**PROBLEM STATEMENT**
The answer must be the complete listing, copied exactly.

**ENTRIES PROVIDED**
-*-

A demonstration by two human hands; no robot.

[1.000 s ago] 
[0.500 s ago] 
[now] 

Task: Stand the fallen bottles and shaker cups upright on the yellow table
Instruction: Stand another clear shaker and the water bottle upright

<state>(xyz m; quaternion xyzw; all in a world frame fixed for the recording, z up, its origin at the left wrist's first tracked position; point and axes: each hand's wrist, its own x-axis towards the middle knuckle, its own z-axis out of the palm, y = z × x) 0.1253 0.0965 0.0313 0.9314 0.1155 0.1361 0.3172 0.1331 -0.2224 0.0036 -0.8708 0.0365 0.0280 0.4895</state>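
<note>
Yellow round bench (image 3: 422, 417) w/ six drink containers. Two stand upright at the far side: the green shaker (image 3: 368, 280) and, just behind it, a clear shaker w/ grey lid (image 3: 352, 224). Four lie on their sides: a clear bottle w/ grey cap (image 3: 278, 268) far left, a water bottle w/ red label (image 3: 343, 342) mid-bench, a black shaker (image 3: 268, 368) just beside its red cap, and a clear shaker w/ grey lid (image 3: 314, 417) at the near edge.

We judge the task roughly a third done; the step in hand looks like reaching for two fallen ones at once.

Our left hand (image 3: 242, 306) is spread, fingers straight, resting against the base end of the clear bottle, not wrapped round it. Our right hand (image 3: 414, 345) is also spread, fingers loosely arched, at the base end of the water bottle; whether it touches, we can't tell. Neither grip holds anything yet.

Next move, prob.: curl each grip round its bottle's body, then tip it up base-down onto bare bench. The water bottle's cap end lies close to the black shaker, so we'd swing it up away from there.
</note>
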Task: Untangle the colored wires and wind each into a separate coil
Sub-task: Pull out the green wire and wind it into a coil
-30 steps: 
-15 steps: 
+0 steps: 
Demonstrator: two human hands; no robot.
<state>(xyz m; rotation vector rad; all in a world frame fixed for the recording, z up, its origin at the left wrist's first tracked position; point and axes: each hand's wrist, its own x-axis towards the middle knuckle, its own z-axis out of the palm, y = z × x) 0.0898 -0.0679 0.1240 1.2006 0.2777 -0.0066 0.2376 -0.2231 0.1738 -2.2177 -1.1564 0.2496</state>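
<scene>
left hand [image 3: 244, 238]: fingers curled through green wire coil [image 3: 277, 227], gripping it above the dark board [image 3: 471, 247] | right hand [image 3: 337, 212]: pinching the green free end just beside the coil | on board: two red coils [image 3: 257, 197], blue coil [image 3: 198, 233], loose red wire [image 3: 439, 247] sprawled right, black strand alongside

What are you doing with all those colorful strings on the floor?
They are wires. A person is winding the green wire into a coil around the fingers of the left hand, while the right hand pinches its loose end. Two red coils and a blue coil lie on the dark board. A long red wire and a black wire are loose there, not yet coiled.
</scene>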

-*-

**RESULT OF THIS EXERCISE**
A demonstration by two human hands; no robot.

[1.000 s ago] 
[0.500 s ago] 
[now] 

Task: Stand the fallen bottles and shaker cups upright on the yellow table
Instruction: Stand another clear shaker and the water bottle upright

<state>(xyz m; quaternion xyzw; all in a world frame fixed for the recording, z up, its origin at the left wrist's first tracked position; point and axes: each hand's wrist, its own x-axis towards the middle knuckle, its own z-axis out of the palm, y = z × x) 0.1253 0.0965 0.0313 0.9314 0.1155 0.1361 0.3172 0.1331 -0.2224 0.0036 -0.8708 0.0365 0.0280 0.4895</state>
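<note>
Yellow round bench (image 3: 422, 417) w/ six drink containers. Two stand upright at the far side: the green shaker (image 3: 368, 280) and, just behind it, a clear shaker w/ grey lid (image 3: 352, 224). Four lie on their sides: a clear bottle w/ grey cap (image 3: 278, 268) far left, a water bottle w/ red label (image 3: 343, 342) mid-bench, a black shaker (image 3: 268, 368) just beside its red cap, and a clear shaker w/ grey lid (image 3: 314, 417) at the near edge.

We judge the task roughly a third done; the step in hand looks like reaching for two fallen ones at once.

Our left hand (image 3: 242, 306) is spread, fingers straight, resting against the base end of the clear bottle, not wrapped round it. Our right hand (image 3: 414, 345) is also spread, fingers loosely arched, at the base end of the water bottle; whether it touches, we can't tell. Neither grip holds anything yet.

Next move, prob.: curl each grip round its bottle's body, then tip it up base-down onto bare bench. The water bottle's cap end lies close to the black shaker, so we'd swing it up away from there.
</note>
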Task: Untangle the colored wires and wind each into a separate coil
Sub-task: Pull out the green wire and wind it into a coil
-30 steps: 
-15 steps: 
+0 steps: 
Demonstrator: two human hands; no robot.
<state>(xyz m; rotation vector rad; all in a world frame fixed for the recording, z up, its origin at the left wrist's first tracked position; point and axes: each hand's wrist, its own x-axis towards the middle knuckle, its own z-axis out of the palm, y = z × x) 0.0898 -0.0679 0.1240 1.2006 0.2777 -0.0066 0.2376 -0.2231 0.1738 -2.2177 -1.1564 0.2496</state>
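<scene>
left hand [image 3: 244, 238]: fingers curled through green wire coil [image 3: 277, 227], gripping it above the dark board [image 3: 471, 247] | right hand [image 3: 337, 212]: pinching the green free end just beside the coil | on board: two red coils [image 3: 257, 197], blue coil [image 3: 198, 233], loose red wire [image 3: 439, 247] sprawled right, black strand alongside

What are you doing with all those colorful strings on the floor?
They are wires. A person is winding the green wire into a coil around the fingers of the left hand, while the right hand pinches its loose end. Two red coils and a blue coil lie on the dark board. A long red wire and a black wire are loose there, not yet coiled.
</scene>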

This exercise requires no further response.